A group escorted around the mosque on a recent day by Aalla and Binjalloun included about 35 alumni of a Roman Catholic engineering school, along with family members, and several of the school's Dominican professors in cream-coloured friars' robes. "I have long been interested in the Muslim world," said one of them, the Rev Benoit Ente, who spent two years as an aid worker in heavily Muslim Chad. "I was very interested to know what this mosque is like."
After deciphering the Arabic-script Qur'anic verses decorating a frieze around the hall, Binjalloun pointed out that the mosque contains no images of God or Muhammad, in accordance with Islamic strictures. But, he added, it also contains none of the arcades common to Moroccan or other Middle Eastern architecture, because Portoghesi's design was conceived for construction in Europe for European Muslims.
"From the beginning, we wanted a project for Strasbourg and for Europe," Binjalloun told the visitors.
As for the calendar, he said, it is based on lunar calculations, which explains why a Muslim year is different from the Gregorian calendar used by Christians and why Ramadan begins on a different date every year.
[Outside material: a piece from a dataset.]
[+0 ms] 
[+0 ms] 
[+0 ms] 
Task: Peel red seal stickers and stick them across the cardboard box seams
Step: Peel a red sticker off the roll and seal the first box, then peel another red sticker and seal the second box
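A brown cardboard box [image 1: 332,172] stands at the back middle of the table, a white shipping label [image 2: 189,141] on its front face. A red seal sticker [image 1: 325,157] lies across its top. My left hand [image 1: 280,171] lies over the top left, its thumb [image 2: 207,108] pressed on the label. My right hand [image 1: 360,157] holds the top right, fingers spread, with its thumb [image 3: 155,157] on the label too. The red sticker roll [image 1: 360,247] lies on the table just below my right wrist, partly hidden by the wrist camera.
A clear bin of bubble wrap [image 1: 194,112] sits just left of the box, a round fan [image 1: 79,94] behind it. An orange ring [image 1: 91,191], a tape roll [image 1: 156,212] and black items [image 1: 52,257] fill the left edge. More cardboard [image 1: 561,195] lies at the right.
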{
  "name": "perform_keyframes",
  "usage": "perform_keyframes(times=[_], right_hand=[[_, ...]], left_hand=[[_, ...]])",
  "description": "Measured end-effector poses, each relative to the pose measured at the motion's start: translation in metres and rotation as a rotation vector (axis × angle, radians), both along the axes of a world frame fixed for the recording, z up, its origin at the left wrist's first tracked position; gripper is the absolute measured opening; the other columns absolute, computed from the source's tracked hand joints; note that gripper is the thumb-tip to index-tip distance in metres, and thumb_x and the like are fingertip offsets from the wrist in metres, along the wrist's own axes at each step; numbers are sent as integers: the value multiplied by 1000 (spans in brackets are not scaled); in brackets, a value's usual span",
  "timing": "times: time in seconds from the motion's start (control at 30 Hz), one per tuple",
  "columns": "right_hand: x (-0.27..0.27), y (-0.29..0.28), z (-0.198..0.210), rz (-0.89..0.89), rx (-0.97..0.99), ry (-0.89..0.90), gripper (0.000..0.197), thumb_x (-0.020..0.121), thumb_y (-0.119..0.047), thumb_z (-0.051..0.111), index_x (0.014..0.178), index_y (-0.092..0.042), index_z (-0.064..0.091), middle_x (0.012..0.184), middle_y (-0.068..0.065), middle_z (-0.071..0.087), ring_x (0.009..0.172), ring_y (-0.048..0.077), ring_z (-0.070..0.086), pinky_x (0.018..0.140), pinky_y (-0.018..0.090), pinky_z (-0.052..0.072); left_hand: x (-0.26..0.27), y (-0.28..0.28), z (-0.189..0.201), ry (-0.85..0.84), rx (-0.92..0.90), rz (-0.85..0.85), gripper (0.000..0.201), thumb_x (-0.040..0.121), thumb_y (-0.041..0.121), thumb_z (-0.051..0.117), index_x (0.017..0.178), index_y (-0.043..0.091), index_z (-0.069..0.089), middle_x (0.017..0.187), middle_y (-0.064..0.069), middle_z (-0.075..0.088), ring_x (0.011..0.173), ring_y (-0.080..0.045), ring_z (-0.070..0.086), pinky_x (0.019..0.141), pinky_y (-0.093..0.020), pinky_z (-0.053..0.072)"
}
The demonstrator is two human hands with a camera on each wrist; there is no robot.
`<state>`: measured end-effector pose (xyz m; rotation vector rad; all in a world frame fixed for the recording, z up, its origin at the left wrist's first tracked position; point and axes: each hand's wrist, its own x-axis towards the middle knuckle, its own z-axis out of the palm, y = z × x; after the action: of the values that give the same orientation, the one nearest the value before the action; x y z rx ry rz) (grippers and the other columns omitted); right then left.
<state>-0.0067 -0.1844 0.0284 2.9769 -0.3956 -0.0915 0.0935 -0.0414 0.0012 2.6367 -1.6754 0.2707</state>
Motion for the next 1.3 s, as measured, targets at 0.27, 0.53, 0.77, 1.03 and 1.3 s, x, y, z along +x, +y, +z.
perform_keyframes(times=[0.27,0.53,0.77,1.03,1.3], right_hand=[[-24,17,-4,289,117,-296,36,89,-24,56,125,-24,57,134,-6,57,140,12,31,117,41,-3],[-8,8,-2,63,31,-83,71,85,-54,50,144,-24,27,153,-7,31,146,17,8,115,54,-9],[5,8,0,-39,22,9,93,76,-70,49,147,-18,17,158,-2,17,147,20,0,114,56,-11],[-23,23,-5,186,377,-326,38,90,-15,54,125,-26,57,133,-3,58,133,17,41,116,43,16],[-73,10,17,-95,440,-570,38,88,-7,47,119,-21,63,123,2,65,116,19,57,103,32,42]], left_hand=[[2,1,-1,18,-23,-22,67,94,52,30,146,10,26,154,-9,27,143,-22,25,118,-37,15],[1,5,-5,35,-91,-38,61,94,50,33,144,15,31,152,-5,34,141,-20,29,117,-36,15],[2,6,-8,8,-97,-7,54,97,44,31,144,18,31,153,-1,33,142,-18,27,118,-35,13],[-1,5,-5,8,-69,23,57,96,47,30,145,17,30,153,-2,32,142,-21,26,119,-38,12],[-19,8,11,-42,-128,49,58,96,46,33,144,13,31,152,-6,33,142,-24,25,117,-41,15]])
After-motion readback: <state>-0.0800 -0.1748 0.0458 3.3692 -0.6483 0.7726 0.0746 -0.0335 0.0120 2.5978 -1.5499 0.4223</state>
Although a symbol of ecumenism now, the Great Mosque of Strasbourg also has been an example of the tensions surrounding France's growing Muslim minority. Under discussion since the late 1970s, it almost did not get built. By the time it did, the project had been truncated. "The history of the Great Mosque was long, difficult and tortuous," said Olivier Bitz, deputy mayor in charge of religious affairs in the Socialist-run Strasbourg city council, headed by mayor Roland Ries. After 15 years of fruitless meetings and conferences between Muslim figures and city officials, then-mayor Catherine Trautmann in 1993 decided that the mosque would be built on a grand scale and that the city would help in the financing. Her decision, a departure strongly opposed by conservatives, was a major campaign issue in the 1995 elections that brought her Socialist majority to power for another term.
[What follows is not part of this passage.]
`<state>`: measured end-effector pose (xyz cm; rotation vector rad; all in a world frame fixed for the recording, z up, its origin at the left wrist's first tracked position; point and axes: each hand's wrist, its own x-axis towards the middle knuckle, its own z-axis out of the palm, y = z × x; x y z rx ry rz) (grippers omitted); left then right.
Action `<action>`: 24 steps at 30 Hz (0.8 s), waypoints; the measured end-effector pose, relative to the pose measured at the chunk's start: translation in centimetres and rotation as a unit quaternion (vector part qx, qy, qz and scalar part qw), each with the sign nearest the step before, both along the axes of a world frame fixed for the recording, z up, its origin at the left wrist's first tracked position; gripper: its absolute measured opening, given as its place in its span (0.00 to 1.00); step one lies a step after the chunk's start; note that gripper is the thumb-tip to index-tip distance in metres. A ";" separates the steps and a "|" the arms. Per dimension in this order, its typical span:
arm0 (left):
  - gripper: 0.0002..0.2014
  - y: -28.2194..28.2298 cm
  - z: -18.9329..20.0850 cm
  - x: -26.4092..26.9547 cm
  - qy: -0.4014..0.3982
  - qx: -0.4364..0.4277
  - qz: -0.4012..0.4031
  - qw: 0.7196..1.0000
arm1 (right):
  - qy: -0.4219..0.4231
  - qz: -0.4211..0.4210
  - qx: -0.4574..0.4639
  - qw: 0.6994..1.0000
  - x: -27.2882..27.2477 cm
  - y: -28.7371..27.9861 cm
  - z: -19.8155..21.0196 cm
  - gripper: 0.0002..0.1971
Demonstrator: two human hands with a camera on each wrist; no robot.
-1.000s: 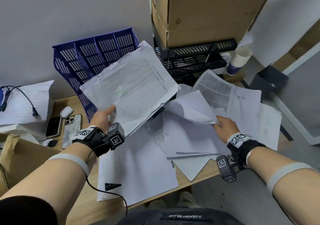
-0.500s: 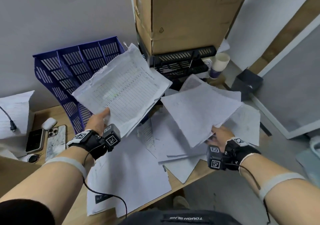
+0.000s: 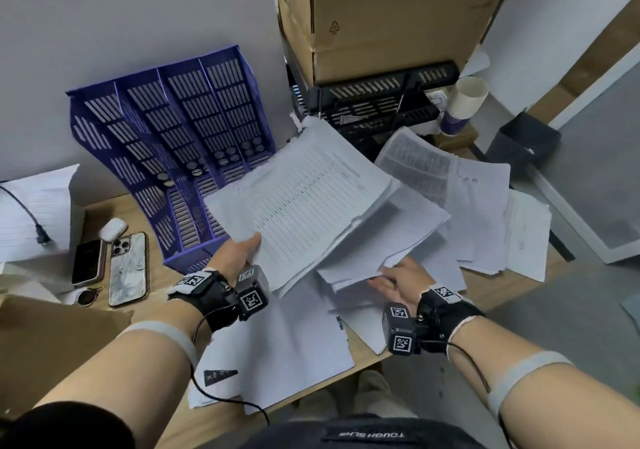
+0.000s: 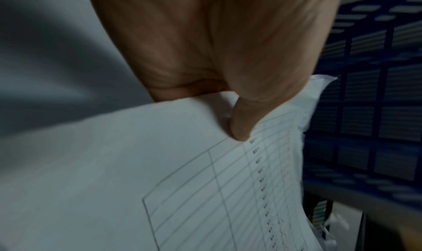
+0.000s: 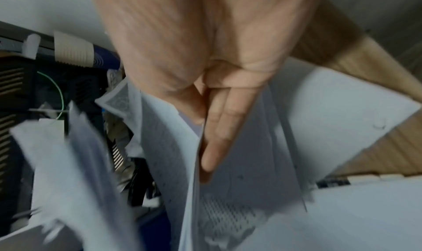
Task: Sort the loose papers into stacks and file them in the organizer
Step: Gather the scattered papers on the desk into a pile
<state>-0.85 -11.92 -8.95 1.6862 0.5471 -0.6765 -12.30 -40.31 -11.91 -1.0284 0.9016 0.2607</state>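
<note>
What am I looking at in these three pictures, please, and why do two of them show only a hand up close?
There is no machine here: a person wears one camera on the head and one on each wrist. The wide picture is the head view. In it the left hand pinches a sheaf of lined table sheets, thumb on top, as the left wrist view shows close up. The right hand has its straight fingers slid between loose papers strewn over the wooden desk. Behind stands a blue slotted organizer, apparently empty, beside a black tray and a paper cup. Two phones lie on the left.
</note>
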 end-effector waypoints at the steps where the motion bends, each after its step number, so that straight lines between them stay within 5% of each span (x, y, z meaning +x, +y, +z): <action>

By 2000, the decision was enshrined in law, the city-owned plot was leased under favourable conditions and contracts were negotiated with Portoghesi.
A conservative coalition captured city hall in 2001 under then-mayor Fabienne Keller and, according to Bitz, set out to bury the mosque.
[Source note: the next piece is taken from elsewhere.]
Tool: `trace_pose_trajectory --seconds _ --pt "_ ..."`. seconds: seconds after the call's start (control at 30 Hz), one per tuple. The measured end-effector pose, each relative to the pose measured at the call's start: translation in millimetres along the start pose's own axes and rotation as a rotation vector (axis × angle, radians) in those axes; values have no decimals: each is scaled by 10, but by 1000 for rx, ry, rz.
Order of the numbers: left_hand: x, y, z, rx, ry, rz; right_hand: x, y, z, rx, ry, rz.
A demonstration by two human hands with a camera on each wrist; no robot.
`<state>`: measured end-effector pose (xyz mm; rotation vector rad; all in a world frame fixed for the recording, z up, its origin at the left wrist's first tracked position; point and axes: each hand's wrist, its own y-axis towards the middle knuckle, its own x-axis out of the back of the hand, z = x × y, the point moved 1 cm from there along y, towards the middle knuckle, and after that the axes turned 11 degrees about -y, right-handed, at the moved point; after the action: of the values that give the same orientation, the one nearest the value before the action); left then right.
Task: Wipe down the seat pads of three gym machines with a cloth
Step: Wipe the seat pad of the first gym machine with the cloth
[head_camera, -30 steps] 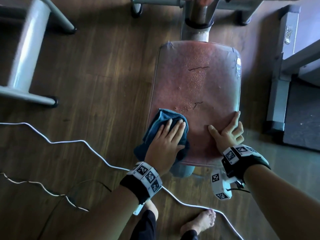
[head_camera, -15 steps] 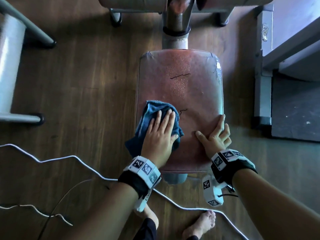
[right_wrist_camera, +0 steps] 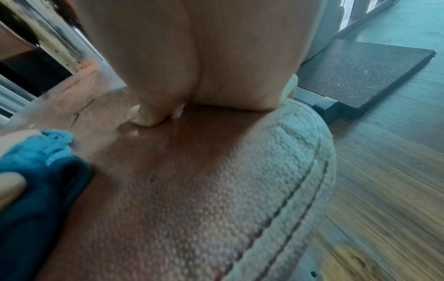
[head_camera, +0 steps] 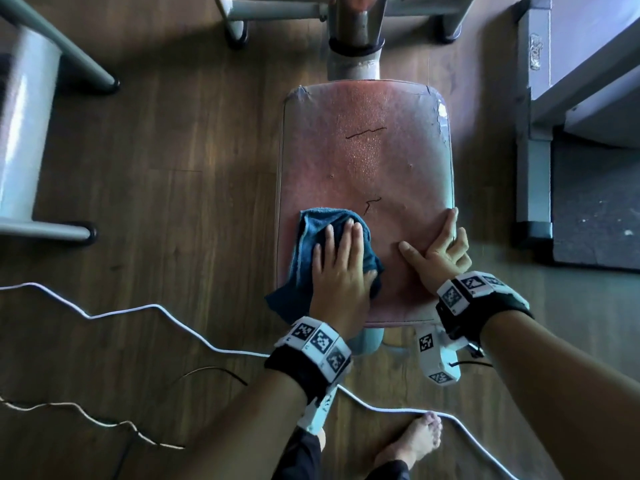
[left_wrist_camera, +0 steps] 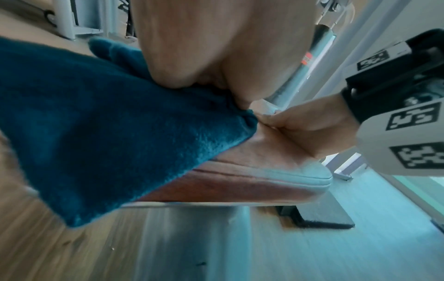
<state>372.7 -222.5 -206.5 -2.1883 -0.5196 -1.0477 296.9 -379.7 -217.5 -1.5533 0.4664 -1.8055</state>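
A worn reddish seat pad (head_camera: 367, 161) with cracks sits on a grey post over the wooden floor. My left hand (head_camera: 341, 261) lies flat, fingers straight, pressing a blue cloth (head_camera: 311, 233) onto the pad's near left part. The cloth (left_wrist_camera: 100, 136) hangs over the pad's left edge. My right hand (head_camera: 438, 247) rests on the pad's near right edge, thumb and forefinger on top, the other fingers curled over the side. In the right wrist view the palm presses the seat pad (right_wrist_camera: 192, 190), and the cloth (right_wrist_camera: 36, 171) shows at left.
A grey machine frame (head_camera: 27, 133) stands at left and another frame (head_camera: 533, 133) with a dark rubber mat (head_camera: 595, 202) at right. White cables (head_camera: 138, 310) trail across the floor near my bare foot (head_camera: 415, 441). The seat post (head_camera: 355, 57) rises at the pad's far end.
My left hand has slid the cloth forward and slightly right over the pad's near left area. The right hand keeps its place on the near right edge. The head view has shifted.
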Motion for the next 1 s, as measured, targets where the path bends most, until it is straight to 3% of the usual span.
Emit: trace_pose_trajectory --seconds 0.17,0.27,0.37,0.47,0.57,0.63,0.73,0.9,1.0 --pt "-29 -112 -292 176 -403 3 61 11 -58 34 34 55" --pt "159 -217 -311 138 -741 -33 93 -80 -124 82 145 5" --pt "445 -306 5 -4 -777 -397 82 -302 -105 103 54 -149" --pt "561 -210 504 106 -789 -603 -27 -678 90 325 -26 -318" --pt "581 -102 748 282 -944 -510 -300 -1011 386 652 -164 -264" --pt "547 -62 772 362 -1066 -381 -500 -1080 513 756 -298 -217" --pt "438 -26 750 431 -1058 -316 -662 -989 477 728 -438 -179" --pt "240 45 718 519 -979 -415 -561 -789 176 789 -551 -246" --pt "221 98 702 582 -861 -396 -400 -631 84 788 -604 -244"
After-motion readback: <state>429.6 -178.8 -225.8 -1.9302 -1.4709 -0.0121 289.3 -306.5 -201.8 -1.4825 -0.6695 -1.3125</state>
"The entire project was put into question," he said.
Prodded by far-right National Front objections, Keller's mainstream right council vetoed plans for a minaret – the distinctive architectural spire common to mosques – a cultural centre and a tea salon. It shrank plans for the prayer hall by a third, forbade an underground car park and banned donations by foreign countries or sermons in Arabic.
At the same time, dissension erupted among Muslims. Those from Algeria and Tunisia complained that immigrants from Morocco, the largest segment of the Muslim community, were monopolising decisions on the strength of promises of financial aid from the Moroccan government.
The project in theory started in 2004 But it was mired in discord and went nowhere. Construction got off the ground only with the arrival in 2008 of a socialist administration, this oneunder Ries. With his blessing, fundraising resumed, with the price tag having risen to just under $14m: 26% came from city hall and the regional council, 33% from local donations and 37% from Morocco. The rest came from Saudi Arabia and Kuwait. Now that the mosque is finished, and Ries has erased the restrictions, Aalla said Portoghesi has been asked to design an extension. It will embrace the originally planned cultural centre, the tea salon, and perhaps even a minaret. Unless, Bitz cautioned, Ries is voted out before they can be completed.